The family arrive at Colleta's home, who welcomes them along with her husband Giorgio. Ray begins developing a cold which he claims he got from the air conditioning on the van they rode. Robert (Brad Garrett), also becomes miserable, due to his "dilemma"; because he plans to marry Amy but keeps focusing on his ex-wife Joanne, he claims that he is unable to sort out his feelings. At a gelato parlor, he becomes attracted to a waitress named Stefania Fogagnolo (Alex Meneses), whose father Signore Fogagnolo (David Proval) is also the owner. He visits Rome with Stefania, but she tells him she doesn't want her dad to know she is dating.

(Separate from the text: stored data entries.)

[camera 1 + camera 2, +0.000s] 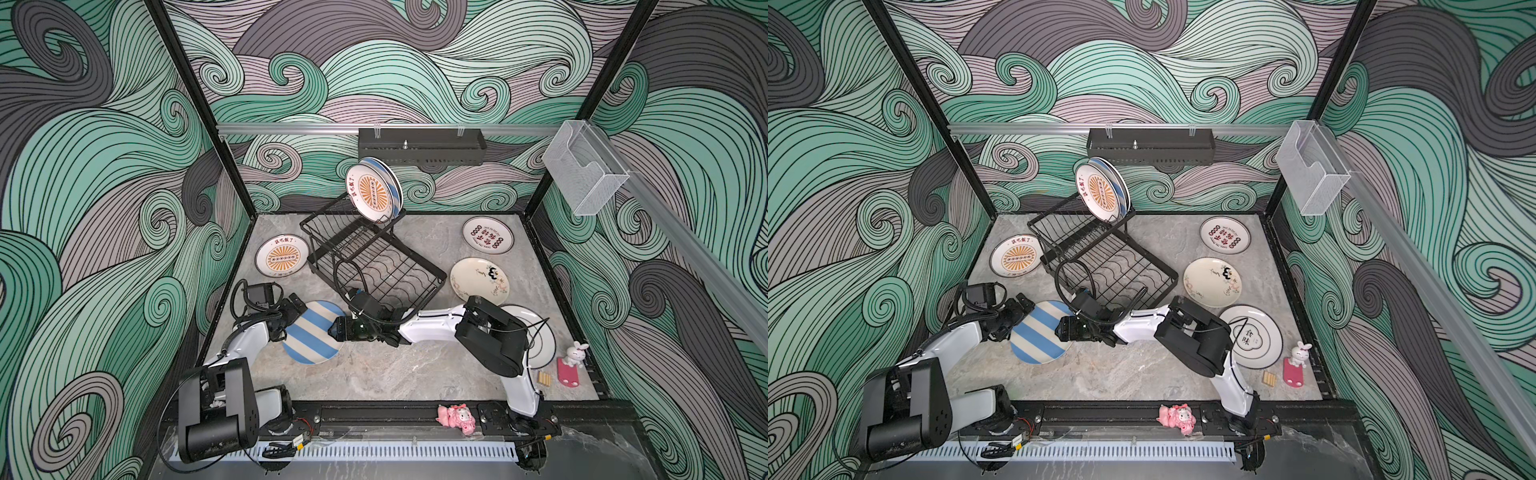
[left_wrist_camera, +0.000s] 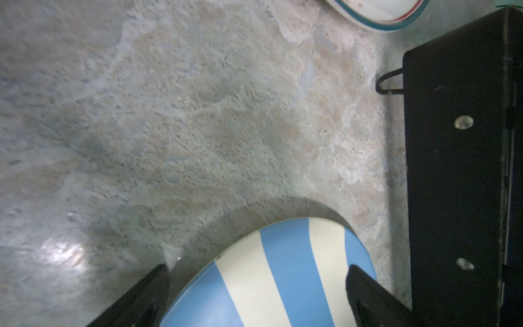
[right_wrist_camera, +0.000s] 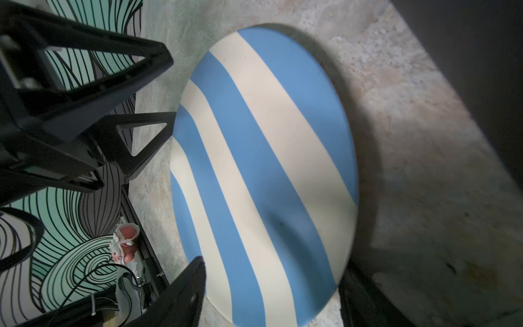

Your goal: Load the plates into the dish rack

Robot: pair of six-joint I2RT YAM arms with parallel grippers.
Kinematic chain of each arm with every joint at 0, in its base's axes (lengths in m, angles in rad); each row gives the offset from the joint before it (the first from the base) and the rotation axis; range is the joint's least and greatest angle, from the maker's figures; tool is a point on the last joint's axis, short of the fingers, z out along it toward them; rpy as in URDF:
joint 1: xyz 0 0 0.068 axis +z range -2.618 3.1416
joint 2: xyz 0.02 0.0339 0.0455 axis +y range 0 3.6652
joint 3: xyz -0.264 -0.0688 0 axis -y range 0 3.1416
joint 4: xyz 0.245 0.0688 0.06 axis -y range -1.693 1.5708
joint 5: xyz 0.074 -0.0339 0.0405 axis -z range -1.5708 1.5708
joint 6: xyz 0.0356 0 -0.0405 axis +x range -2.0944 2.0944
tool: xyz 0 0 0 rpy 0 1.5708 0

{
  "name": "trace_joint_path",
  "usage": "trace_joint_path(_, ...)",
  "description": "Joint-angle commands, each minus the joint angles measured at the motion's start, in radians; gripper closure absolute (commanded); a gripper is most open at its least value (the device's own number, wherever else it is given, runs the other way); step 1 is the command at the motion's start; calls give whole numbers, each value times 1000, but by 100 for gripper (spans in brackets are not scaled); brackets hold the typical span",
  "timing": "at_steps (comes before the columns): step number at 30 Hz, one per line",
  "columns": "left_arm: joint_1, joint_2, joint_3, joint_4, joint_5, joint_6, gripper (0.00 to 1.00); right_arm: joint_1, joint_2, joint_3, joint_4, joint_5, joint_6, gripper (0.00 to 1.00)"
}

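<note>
Two grippers astride one blue-and-cream striped plate [image 1: 312, 332] lying on the table [image 1: 374, 374] near-left of the dish rack [image 1: 374, 266], fingers of the left gripper [image 1: 301, 309] wide at its left rim, fingers of the right gripper [image 1: 332, 328] apart over its right rim, pickup step, next likely needing a firm pinch and lift.

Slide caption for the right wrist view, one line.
Blue-and-cream striped plate straddled by the right end effector, with the left end effector at its opposite rim.
</note>
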Motion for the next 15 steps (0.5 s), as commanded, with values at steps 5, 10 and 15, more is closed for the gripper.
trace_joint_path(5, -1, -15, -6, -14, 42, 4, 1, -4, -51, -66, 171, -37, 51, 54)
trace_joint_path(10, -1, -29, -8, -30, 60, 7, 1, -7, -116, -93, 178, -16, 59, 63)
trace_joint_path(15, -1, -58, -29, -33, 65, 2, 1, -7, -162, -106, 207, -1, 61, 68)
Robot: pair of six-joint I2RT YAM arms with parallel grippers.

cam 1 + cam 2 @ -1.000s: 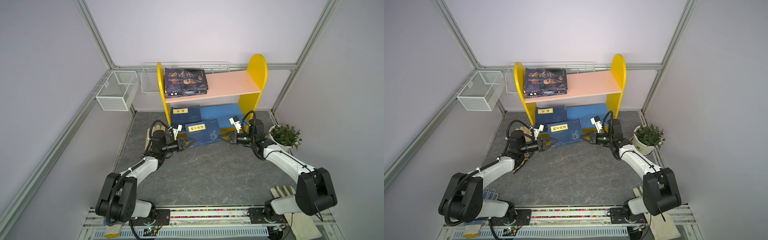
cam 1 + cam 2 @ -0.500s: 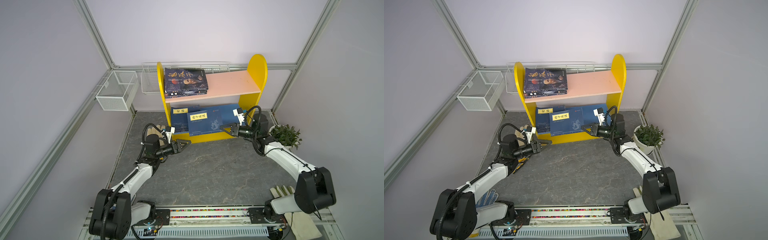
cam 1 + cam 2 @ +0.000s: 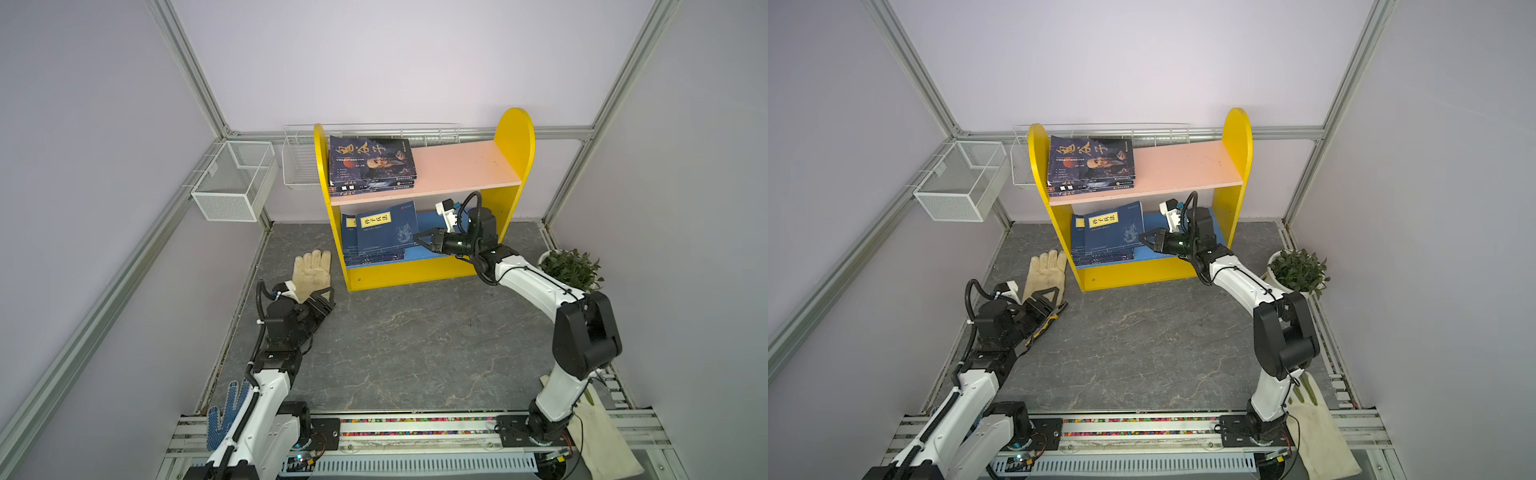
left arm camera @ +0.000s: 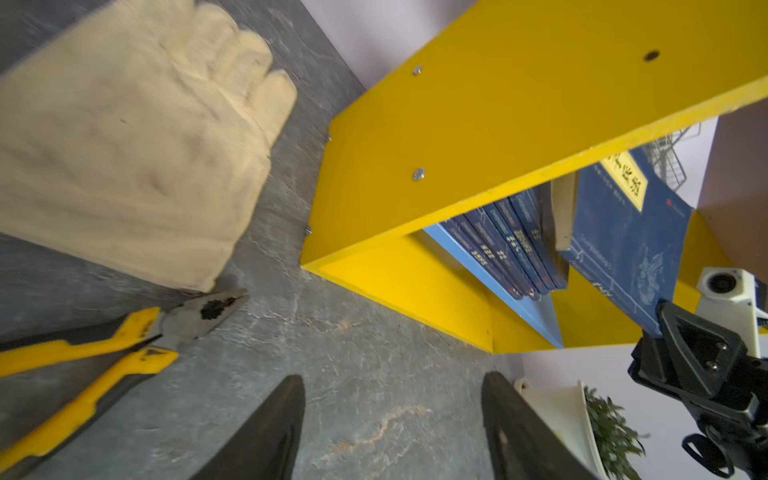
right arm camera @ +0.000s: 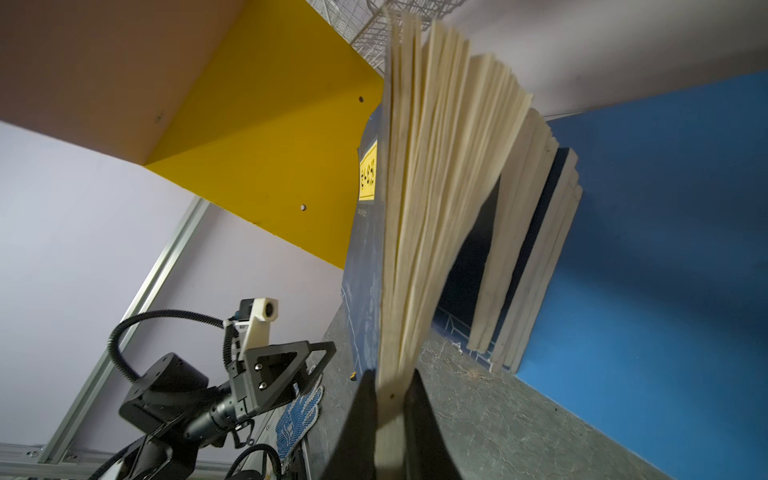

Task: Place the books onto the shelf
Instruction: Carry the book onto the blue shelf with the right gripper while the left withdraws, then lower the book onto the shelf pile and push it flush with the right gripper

Meanwhile, Ray also goes to the city with the rest of the family, but while Debra, Frank and Marie are apparently having a great time, Ray is bored and unimpressed with the renowned sights, complaining they are decrepit.

After some time visiting Rome, Debra finally bursts out about Ray's attitude towards the trip and compares his behavior to Frank and Marie's; she argues that while his parents are at least trying to make the best out of things, he has been "a grumpy pain-in-the-ass". Angered, Ray tells her he "will not be a pain in anyone's ass anymore" and gets away from the three. Meanwhile, Signore Fogagnolo catches Stefania and Robert about to make out in her room, and goes after Robert. It also appears that the trip is starting to go downhill for Frank, Marie and Debra. Marie decides Ray should take a walk with her to lighten him up and release her stress from Debra's behavior towards him moping and not wanting to have fun. During the walk, he realizes that his cold has cleared up, and starts to become positive and enjoys the vacation.

At lunch, Robert, who confronts Marco again, decides to talk with him in Italian so he can convince him to be with Stefania. Meanwhile, Ray gives flowers to some of the women, including Colleta, Marie and Debra. Ray shows Debra that he is starting to enjoy the beautiful scenery and slower pace of Italy and interacting with the locals, which makes Debra happy, and the two go on their own date around Rome, as well and Marie and Frank. Colleta and Giorgio give a farewell to the family, while Robert and Stefania say goodbye to each other with Marco watching them. During the van ride, all the family members together sing "C'è La Luna Mezzo Mare".

The episode ends with Ray annoying his fellow passengers by singing loudly in Italian on the plane back to New York.

Production

After the first season of Everybody Loves Raymond ended in 1997, the series' creator, Philip Rosenthal, asked Ray Romano what he was going to do over the summer. When Rosenthal suggested he go to Italy, Romano did not accept because he was "not really interested in other cultures." According to Rosenthal, "After I got up off the floor, I realized: Here's an episode." Directed by Gary Halvorson, "Italy" guest stars Silvana De Santis as Colletta, Pierrino Mascarino as Giorgio, Alex Meneses as Stefania, David Proval as Signore Fogagnolo, Enzo Vitagliano as the Bocce player, Sergio Sivori, Vanni Bramat, Luca Francucci and Alessandro Francucci. It was filmed in July 2000 in the town Anguillara Sabazia outside of Rome. Romano first hinted of the episode in an interview published that same month in the Rome News-Tribune.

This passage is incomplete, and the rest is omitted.